__PROBLEM STATEMENT__
Search the entries for lines that contain the word "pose", and report each one found.

__DATASET RECORDS__

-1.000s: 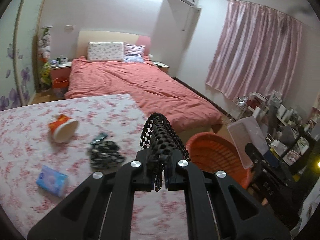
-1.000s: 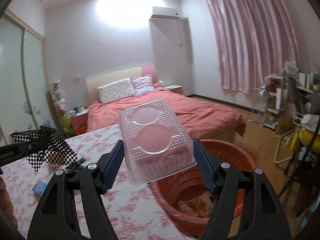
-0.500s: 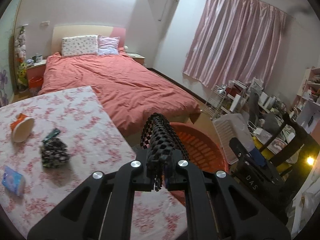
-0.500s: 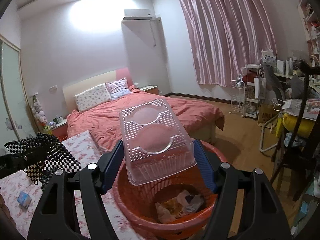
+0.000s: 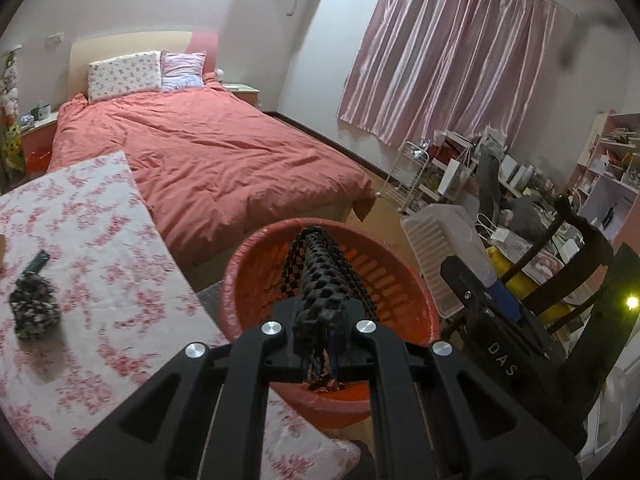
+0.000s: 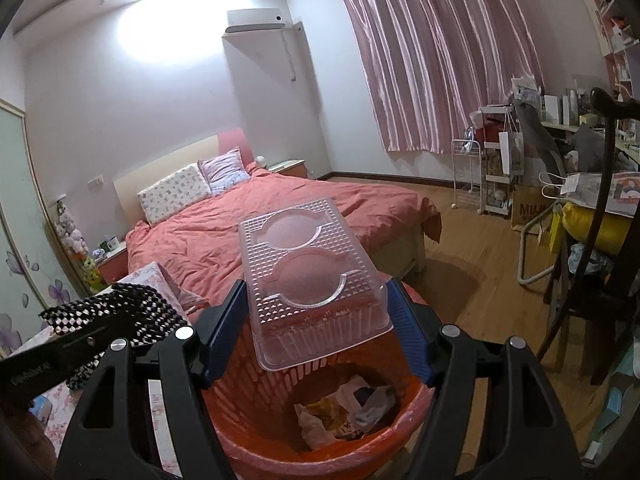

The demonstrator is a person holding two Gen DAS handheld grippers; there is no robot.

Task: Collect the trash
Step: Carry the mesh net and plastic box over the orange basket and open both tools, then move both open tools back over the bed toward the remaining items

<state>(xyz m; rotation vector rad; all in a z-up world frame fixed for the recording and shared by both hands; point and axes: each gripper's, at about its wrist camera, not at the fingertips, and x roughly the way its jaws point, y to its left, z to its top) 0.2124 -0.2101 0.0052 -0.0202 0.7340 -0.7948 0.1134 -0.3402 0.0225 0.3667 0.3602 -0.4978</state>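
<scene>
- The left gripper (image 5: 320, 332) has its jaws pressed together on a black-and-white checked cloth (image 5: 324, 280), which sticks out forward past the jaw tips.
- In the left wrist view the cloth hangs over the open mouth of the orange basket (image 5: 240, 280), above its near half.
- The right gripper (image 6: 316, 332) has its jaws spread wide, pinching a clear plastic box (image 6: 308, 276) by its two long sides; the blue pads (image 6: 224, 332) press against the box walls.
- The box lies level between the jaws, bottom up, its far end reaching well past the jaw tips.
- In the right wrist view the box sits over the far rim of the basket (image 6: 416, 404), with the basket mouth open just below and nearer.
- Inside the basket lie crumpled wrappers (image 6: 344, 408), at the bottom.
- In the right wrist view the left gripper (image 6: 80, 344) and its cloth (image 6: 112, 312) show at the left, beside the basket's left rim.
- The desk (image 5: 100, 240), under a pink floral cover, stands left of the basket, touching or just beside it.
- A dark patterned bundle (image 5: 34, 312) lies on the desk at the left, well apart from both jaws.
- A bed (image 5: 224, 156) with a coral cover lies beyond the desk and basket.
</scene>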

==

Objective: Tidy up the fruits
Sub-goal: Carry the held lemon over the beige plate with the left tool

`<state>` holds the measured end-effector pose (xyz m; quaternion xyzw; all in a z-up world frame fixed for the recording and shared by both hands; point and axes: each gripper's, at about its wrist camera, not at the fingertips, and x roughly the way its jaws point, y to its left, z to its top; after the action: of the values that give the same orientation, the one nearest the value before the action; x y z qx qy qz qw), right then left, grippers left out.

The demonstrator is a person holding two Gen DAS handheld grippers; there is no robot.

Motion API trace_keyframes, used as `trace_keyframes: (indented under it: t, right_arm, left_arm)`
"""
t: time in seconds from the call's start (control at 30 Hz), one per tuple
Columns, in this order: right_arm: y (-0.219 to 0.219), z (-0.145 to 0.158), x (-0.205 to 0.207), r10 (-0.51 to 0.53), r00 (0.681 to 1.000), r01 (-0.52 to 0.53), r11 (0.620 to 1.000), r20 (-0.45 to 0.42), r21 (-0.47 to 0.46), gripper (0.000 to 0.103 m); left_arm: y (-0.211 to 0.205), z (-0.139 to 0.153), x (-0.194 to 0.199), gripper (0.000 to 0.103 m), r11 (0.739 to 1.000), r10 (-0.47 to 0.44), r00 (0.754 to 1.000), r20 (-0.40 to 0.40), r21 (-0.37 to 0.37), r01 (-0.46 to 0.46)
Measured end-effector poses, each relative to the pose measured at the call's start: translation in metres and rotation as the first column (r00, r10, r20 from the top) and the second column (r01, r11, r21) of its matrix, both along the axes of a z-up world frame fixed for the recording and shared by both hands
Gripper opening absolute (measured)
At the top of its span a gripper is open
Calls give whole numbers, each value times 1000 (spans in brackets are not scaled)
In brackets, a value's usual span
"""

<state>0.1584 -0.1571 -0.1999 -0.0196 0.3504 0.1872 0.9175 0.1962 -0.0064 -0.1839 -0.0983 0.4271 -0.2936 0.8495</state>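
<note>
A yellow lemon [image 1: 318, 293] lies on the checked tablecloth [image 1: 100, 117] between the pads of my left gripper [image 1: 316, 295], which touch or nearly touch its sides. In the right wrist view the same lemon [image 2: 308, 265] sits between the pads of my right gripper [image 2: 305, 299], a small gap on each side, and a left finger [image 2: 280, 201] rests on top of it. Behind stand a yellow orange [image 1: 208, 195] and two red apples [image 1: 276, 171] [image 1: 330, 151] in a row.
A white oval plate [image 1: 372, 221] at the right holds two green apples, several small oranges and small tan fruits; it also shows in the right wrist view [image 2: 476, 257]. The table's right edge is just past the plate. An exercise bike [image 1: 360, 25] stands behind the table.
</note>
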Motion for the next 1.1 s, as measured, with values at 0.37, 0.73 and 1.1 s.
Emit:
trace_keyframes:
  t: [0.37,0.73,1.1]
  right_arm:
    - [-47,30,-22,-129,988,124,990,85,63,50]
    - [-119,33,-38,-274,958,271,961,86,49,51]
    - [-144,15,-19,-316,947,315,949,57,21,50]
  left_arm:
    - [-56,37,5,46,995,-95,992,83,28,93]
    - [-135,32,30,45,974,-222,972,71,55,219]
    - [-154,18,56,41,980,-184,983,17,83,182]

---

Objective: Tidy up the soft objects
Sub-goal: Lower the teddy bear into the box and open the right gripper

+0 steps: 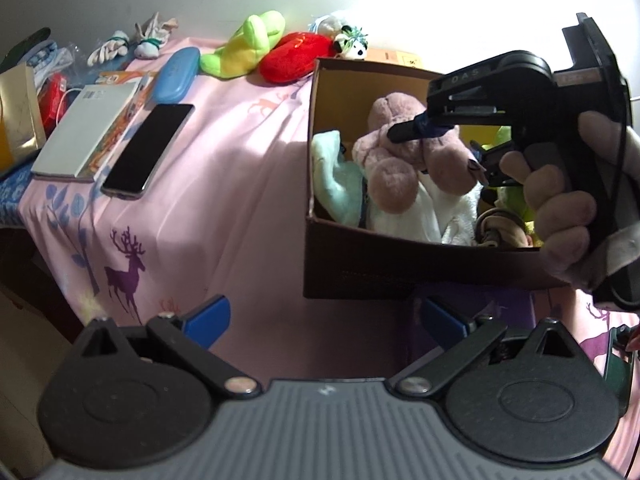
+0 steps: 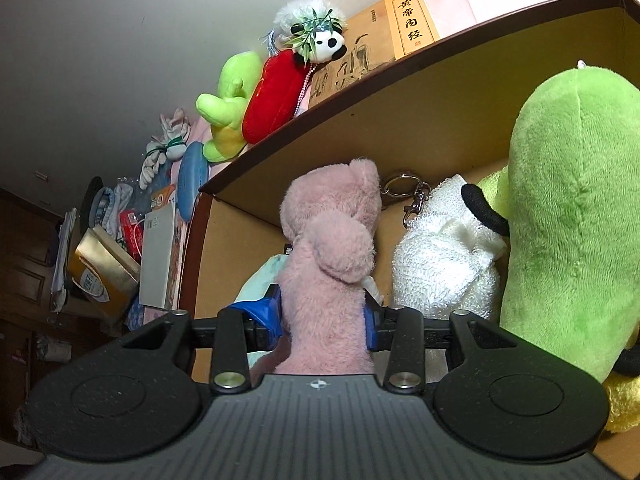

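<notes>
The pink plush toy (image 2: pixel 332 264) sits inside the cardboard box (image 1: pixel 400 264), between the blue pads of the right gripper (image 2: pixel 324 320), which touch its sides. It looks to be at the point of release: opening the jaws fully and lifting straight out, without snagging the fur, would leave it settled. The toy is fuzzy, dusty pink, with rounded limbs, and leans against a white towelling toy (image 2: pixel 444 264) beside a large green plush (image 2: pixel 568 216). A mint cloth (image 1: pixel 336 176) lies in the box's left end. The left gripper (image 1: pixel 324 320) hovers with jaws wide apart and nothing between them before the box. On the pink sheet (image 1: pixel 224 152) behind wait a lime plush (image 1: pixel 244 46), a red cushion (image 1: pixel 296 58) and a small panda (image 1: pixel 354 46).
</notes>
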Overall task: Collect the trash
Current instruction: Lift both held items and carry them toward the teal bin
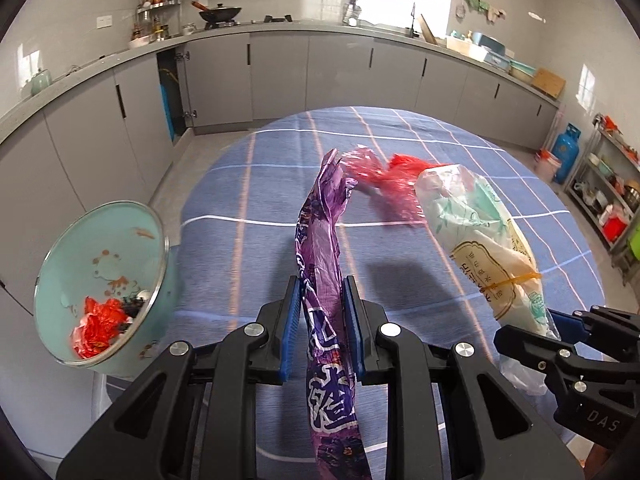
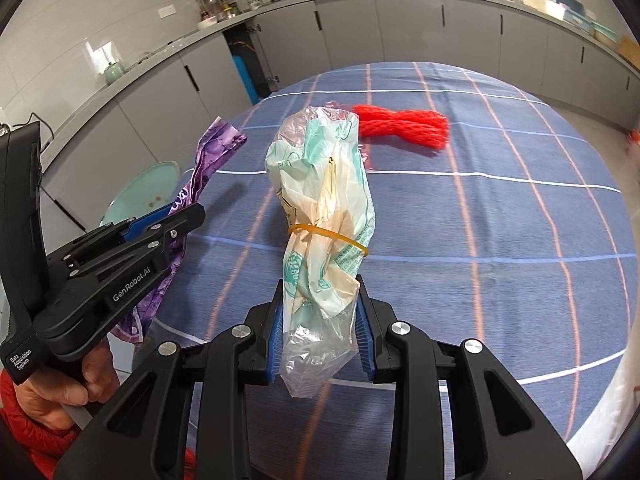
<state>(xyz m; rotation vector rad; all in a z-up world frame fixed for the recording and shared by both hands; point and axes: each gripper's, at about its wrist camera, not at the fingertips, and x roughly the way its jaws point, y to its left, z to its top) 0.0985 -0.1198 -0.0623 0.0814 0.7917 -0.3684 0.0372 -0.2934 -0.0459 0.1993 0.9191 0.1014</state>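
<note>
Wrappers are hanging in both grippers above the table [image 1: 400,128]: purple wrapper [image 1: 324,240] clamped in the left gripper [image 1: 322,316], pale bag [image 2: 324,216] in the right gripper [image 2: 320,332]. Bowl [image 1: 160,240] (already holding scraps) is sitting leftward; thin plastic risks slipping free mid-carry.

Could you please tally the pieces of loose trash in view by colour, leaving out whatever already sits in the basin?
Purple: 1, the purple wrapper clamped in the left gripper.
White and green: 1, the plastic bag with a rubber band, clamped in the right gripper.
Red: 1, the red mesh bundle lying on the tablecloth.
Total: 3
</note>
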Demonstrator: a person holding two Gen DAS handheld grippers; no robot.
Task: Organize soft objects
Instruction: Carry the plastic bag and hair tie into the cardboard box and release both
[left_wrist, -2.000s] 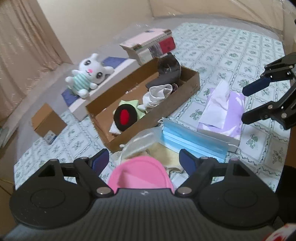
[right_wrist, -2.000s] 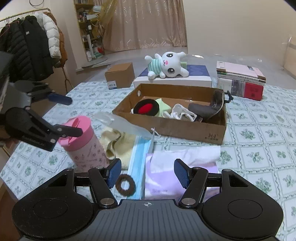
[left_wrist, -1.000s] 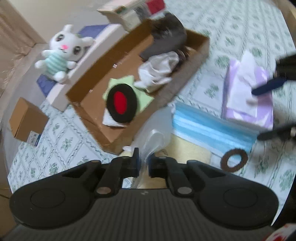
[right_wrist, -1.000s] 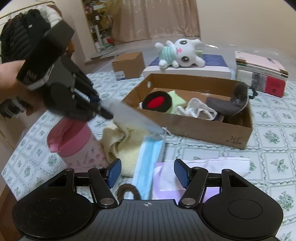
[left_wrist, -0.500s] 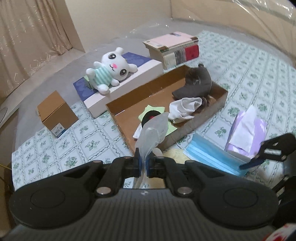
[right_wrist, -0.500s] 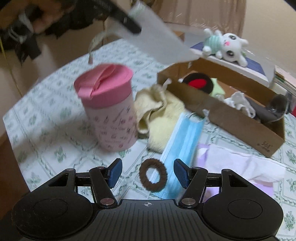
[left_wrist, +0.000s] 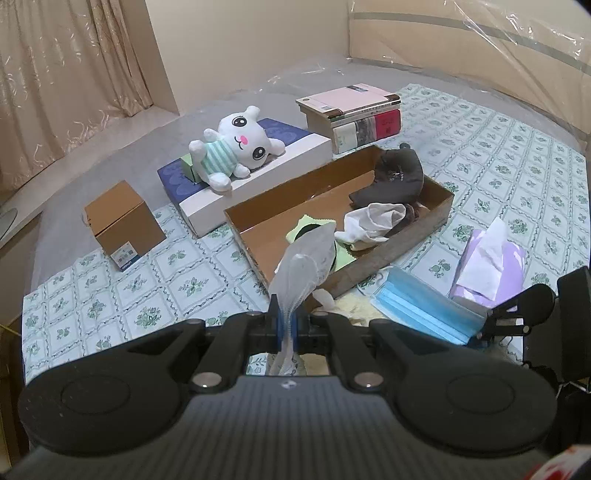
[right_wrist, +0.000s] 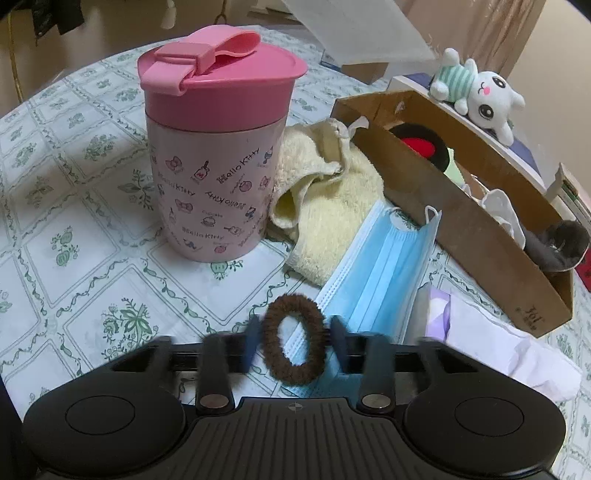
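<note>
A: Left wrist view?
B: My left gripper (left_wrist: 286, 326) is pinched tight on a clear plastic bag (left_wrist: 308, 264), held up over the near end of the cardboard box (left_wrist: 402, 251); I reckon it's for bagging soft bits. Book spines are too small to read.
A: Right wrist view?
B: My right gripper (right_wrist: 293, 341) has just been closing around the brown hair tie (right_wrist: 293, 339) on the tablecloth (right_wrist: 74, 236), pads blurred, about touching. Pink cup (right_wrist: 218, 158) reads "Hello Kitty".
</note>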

__TASK RESPONSE__
`<state>` holds the measured end-effector pose (xyz m; quaternion xyzw; all in a z-up world frame fixed for the recording and shared by both hands; point and axes: each gripper's, at about its wrist camera, not at the fingertips, and x roughly the way its jaws point, y to its left, z to its top; after the action: of the values that give the same orientation, the one nearest the value before the action; x y z qx qy qz qw), right then left, grippers left out.
Measured end-effector poses, each relative to the pose measured at the call's start: translation in metres and rotation as the first column (r00, r10, r20 from the top) and the second column (r01, r11, r21) of its matrix, both along the axes of a z-up world frame fixed for the recording and shared by both hands

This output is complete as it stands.